Copy out the listing in full, exactly as written, but not its pictures.

• COLLECTED DATA:
>>>>

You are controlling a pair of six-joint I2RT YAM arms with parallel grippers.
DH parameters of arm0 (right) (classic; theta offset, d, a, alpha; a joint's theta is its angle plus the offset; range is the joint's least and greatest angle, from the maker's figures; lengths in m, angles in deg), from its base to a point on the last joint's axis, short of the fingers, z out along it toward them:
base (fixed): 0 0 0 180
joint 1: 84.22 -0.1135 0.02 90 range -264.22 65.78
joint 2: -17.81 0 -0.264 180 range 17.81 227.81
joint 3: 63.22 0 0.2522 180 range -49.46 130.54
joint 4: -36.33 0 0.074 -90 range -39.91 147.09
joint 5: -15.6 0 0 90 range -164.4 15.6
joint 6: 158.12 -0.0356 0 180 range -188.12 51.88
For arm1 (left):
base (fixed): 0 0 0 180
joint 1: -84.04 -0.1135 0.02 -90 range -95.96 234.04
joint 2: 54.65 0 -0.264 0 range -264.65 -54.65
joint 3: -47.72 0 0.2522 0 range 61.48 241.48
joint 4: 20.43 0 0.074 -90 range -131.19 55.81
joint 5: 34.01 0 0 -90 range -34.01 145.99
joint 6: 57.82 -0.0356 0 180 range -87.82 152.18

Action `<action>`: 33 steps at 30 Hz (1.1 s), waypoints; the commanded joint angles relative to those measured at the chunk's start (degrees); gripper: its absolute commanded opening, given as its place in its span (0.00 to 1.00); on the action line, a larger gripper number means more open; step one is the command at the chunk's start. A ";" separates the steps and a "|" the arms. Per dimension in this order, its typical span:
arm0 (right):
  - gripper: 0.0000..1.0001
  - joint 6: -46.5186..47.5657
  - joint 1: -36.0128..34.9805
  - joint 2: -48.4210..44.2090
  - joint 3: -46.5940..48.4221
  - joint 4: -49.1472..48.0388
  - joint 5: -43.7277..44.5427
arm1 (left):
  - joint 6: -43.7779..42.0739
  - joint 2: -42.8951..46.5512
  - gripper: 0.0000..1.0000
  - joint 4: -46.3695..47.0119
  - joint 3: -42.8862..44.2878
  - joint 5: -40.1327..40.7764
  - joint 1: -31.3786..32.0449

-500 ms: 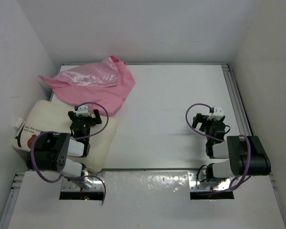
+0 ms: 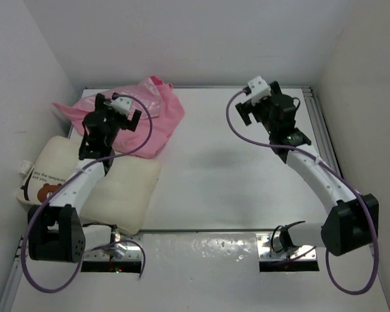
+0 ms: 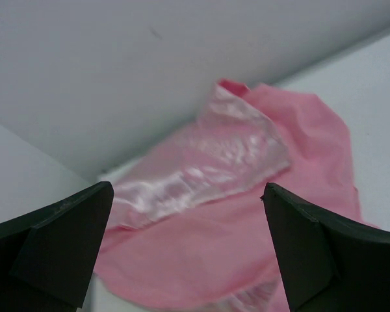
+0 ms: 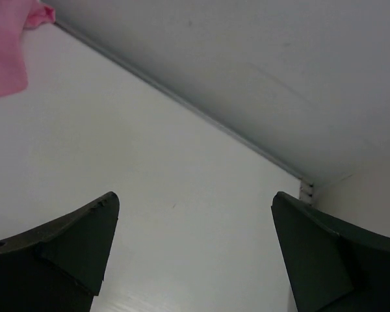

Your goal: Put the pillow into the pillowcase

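One pillow (image 2: pixel 127 192), one pillowcase (image 2: pixel 161 120), one table (image 2: pixel 234 188), and two arms, the left arm (image 2: pixel 78 185) and right arm (image 2: pixel 318 175).

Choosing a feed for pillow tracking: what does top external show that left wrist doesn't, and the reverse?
Only top external: the pillow lying near left, and the right arm stretched toward the far right. Only left wrist: the left tool seen open, and close detail of the glossy fold. Both: the pink pillowcase crumpled by the back wall.
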 commanded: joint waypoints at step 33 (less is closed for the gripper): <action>0.33 -48.79 -22.86 62.19 47.66 -0.22 -35.02 | 8.97 8.65 1.00 -22.10 -6.56 20.27 -2.17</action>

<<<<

• REPLY:
You are controlling a pair of six-joint I2RT YAM arms with parallel grippers.
DH parameters of arm0 (right) (classic; theta offset, d, a, alpha; a joint's theta is its angle plus the offset; range is the joint's least and greatest angle, from the maker's figures; lengths in m, angles in deg), from its base to a point on the last joint's axis, short of the fingers, z out along it toward them:
base (fixed): 0 0 0 180
joint 1: 84.22 -0.1135 0.02 90 range -264.22 65.78
joint 2: -17.81 0 -0.264 180 range 17.81 227.81
joint 3: 63.22 0 0.2522 180 range -49.46 130.54
joint 4: -36.33 0 0.074 -90 range -39.91 147.09
joint 5: -15.6 0 0 90 range -164.4 15.6
joint 6: 158.12 -0.0356 0 180 range -188.12 51.88
For arm1 (left):
base (fixed): 0 0 0 180
joint 1: -84.04 -0.1135 0.02 -90 range -95.96 234.04
joint 2: 54.65 0 -0.264 0 range -264.65 -54.65
joint 3: -47.72 0 0.2522 0 range 61.48 241.48
joint 4: 20.43 0 0.074 -90 range -131.19 55.81
joint 5: 34.01 0 0 -90 range -34.01 145.99
joint 6: 57.82 -0.0356 0 180 range -87.82 152.18

Action `<action>`: 33 steps at 30 Hz (1.1 s), waypoints; the commanded joint angles relative to those measured at the chunk's start (degrees); gripper: its absolute commanded opening, given as its place in its span (0.00 to 1.00); on the action line, a larger gripper number means more open; step one is the command at the chunk's start. A ";" separates the steps and a "|" the arms. Per dimension in this order, its typical span:
arm0 (right):
  - gripper: 0.0000..1.0001
  - joint 6: -46.5186..47.5657
  - joint 1: -36.0128..34.9805
  - joint 2: -48.4210..44.2090
  - joint 3: -46.5940..48.4221
  - joint 4: -49.1472..48.0388
  - joint 5: -43.7277..44.5427
arm1 (left):
  - joint 6: -43.7779..42.0739
  - joint 2: -42.8951..46.5512
  - gripper: 0.0000..1.0000
  - joint 4: -46.3695..47.0119
  - joint 3: -42.8862..44.2878
  - joint 5: -40.1327..40.7764
  - joint 1: -31.3786..32.0449

-500 ms: 
+0 ms: 
+0 ms: 
+0 ms: 

Your goal: Put the pillow into the pillowcase

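One pillow (image 2: pixel 127 192), one pillowcase (image 2: pixel 161 120), one table (image 2: pixel 234 188), and two arms, the left arm (image 2: pixel 78 185) and right arm (image 2: pixel 318 175).

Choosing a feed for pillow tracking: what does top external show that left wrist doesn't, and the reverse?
Only top external: the pillow lying near left, and the right arm stretched toward the far right. Only left wrist: the left tool seen open, and close detail of the glossy fold. Both: the pink pillowcase crumpled by the back wall.
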 commanded: joint waypoints at step 33 (less is closed for the gripper): <action>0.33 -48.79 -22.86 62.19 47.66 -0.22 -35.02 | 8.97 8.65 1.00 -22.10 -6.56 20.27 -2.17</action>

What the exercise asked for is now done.